- He’s told you he doesn’t want a relationship. But you believe you will be the one to change his mind. Save your time and energy – it’s NOT happening. I’ve always said to believe someone when they tell you they’re not interested in a relationship. Of course – if you continue to hang around, then why not take what he can get without any commitment? It’s your choice, right? He already told you what he wanted, and it’s NOT you.
- He’s NOT investing in you. He’s not investing his time, his emotions, NOTHING. YOU are always making all the dating plans. YOU drive to pick him up or go to his house. YOU pay for the dates. YOU call or text him, You get the drift …
- He doesn’t ask you about yourself, your plans, your dreams, your life. Because he’s not interested in a long-term relationship with you – so he really doesn’t care about your life or any plans you may have.
- You can never seem to make fixed plans with him. Might give the excuse that he doesn’t like to make plans. That’s because you’re the backup plan and he’s waiting to see if his priorities will be available before penciling you in his calendar.
- He frequently talks about his ex – or still corresponds with her, or compares you to her, or complains about her. I’m guessing that I don’t have to give any examples for this one. But basically – he’s still in love with his ex and has not gotten over her. This is a lose/lose situation
- He doesn’t want you to meet his family or his friends. And he doesn’t want to meet yours. It’s a secret relationship.

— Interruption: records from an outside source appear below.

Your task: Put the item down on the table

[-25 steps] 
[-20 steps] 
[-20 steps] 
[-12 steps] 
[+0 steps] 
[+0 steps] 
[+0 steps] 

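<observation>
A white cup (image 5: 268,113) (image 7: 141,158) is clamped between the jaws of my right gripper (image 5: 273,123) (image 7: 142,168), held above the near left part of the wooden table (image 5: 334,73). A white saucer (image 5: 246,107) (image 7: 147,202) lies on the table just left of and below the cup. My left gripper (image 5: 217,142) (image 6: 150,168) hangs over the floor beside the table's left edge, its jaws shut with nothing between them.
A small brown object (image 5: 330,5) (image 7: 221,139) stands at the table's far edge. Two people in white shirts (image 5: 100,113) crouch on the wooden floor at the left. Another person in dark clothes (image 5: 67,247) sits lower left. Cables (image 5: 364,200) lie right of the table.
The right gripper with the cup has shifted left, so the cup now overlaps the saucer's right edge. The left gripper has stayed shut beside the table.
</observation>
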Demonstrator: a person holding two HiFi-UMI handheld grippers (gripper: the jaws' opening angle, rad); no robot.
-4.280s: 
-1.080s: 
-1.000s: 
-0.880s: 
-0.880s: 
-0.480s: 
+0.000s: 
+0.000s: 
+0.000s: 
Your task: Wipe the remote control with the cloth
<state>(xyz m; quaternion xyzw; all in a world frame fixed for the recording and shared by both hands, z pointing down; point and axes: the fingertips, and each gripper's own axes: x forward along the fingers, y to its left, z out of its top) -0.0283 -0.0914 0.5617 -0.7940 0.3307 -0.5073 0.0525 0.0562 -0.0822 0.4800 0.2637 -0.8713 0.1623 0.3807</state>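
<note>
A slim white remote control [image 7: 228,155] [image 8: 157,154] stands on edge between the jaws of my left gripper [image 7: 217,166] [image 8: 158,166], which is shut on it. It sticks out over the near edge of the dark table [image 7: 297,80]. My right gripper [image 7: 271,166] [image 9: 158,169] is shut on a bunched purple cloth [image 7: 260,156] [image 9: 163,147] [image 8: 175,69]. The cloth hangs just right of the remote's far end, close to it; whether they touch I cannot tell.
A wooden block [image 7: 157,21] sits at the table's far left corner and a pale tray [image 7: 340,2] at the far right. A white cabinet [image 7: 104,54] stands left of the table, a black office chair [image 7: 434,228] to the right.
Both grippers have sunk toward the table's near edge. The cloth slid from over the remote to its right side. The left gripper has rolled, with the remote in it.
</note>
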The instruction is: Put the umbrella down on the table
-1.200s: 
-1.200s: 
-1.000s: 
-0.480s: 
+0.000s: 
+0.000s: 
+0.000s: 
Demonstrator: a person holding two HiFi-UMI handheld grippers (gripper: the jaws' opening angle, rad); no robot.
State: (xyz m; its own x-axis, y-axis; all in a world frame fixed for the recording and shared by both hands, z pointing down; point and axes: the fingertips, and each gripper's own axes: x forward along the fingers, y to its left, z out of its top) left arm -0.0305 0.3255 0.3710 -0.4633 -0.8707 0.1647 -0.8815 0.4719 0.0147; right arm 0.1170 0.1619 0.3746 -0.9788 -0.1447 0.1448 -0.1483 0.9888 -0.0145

- He lies to you to MAKE you happy – at least while you’re giving him what he wants. He’s not committed to the relationship to work through any problems you both have because he’s NOT emotionally invested in the relationship – so he takes the easy way out and just lies.
- He’s more concerned about HIS needs than yours. Why can’t YOU do this for him? Why can’t YOU understand this? Why can’t YOU – whatever. Why are YOU so …? Everything is about HIS happiness – not yours.
- His words and his actions are not aligned. He says a lot of things but never does what he says.
- You’ve been seeing each other for over 3 months and there is no indication of any forward movement in the relationship. A man usually knows what and who he wants before the 3-month marker – actually much earlier than that sometimes. So if things are not moving forward, it’s a big indication you’re NOT a part of his long-term plan.